UserKernel¶
Bohrium supports user kernel, which makes it possible to implement a specialized handwritten kernel. The idea is that if you encounter a problem that you cannot implement using array programming and Bohrium cannot accelerate, you can write a kernel in C99 that calls other libraries or do the calculation itself.
OpenMP Example¶
In order to write and run your own kernel use bohrium.user_kernel.execute()
:
import bohrium as bh
def fftn(ary):
# Making sure that `ary` is complex, contiguous, and uses no offset
ary = bh.user_kernel.make_behaving(ary, dtype=bh.complex128)
res = bh.empty_like(a)
# Indicates the direction of the transform you are interested in;
# technically, it is the sign of the exponent in the transform.
sign = ["FFTW_FORWARD", "FFTW_BACKWARD"]
kernel = """
#include <stdint.h>
#include <stdlib.h>
#include <complex.h>
#include <fftw3.h>
#if defined(_OPENMP)
#include <omp.h>
#else
static inline int omp_get_max_threads() { return 1; }
static inline int omp_get_thread_num() { return 0; }
static inline int omp_get_num_threads() { return 1; }
#endif
void execute(double complex *in, double complex *out) {
const int ndim = %(ndim)d;
const int shape[] = {%(shape)s};
const int sign = %(sign)s;
fftw_init_threads();
fftw_plan_with_nthreads(omp_get_max_threads());
fftw_plan p = fftw_plan_dft(ndim, shape, in, out, sign, FFTW_ESTIMATE);
if(p == NULL) {
printf("fftw plan fail!\\n");
exit(-1);
}
fftw_execute(p);
fftw_destroy_plan(p);
fftw_cleanup_threads();
}
""" % {'ndim': a.ndim, 'shape': str(a.shape)[1:-1], 'sign': sign[0]}
# Adding some extra link options to the compiler command
cmd = bh.user_kernel.get_default_compiler_command() + " -lfftw3 -lfftw3_threads"
bh.user_kernel.execute(kernel, [ary, res], compiler_command=cmd)
return res
Two useful help functions when writing user kernels is bohrium.user_kernel.make_behaving()
, which makes that an array is of a specific data type, is contiguous, and uses no offset and bohrium.user_kernel.dtype_to_c99()
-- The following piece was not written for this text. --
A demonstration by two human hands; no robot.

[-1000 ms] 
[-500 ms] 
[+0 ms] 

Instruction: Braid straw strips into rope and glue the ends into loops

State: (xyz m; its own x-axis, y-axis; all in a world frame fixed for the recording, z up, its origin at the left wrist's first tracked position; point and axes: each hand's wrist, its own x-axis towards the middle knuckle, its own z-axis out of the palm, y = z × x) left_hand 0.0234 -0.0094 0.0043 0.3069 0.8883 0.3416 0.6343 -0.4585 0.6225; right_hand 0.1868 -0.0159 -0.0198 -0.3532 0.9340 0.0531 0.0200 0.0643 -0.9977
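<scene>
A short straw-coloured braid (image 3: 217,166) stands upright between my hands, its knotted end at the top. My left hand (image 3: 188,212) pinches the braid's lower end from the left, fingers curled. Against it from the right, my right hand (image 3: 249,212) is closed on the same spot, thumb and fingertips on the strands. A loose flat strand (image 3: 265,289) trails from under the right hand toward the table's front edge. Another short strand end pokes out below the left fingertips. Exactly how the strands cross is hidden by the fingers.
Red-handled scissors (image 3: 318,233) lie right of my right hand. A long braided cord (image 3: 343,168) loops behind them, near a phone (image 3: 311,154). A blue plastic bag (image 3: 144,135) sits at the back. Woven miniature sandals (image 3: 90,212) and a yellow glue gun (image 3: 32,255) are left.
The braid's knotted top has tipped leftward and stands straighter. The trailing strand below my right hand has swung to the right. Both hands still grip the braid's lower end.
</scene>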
, which converts a Bohrium/NumPy array data type into a C99 data type.
OpenCL Example¶
In order to use the OpenCL backend, use the tag and param of bohrium.user_kernel.execute()
:
import bohrium as bh
kernel = """
#pragma OPENCL EXTENSION cl_khr_fp64 : enable
kernel void execute(global double *a, global double *b) {
int i0 = get_global_id(0);
int i1 = get_global_id(1);
int gid = i0 * 5 + i1;
b[gid] = a[gid] + gid;
}
"""
a = bh.ones(10*5, bh.double).reshape(10,5)
res = bh.empty_like(a)
# Notice, the OpenCL backend requires global_work_size and local_work_size
bh.user_kernel.execute(kernel, [a, res],
tag="opencl",
param={"global_work_size": [10, 5], "local_work_size": [1, 1]})
print(res)
Note
Remember to use the OpenCL backend by setting BH_STACK=opencl.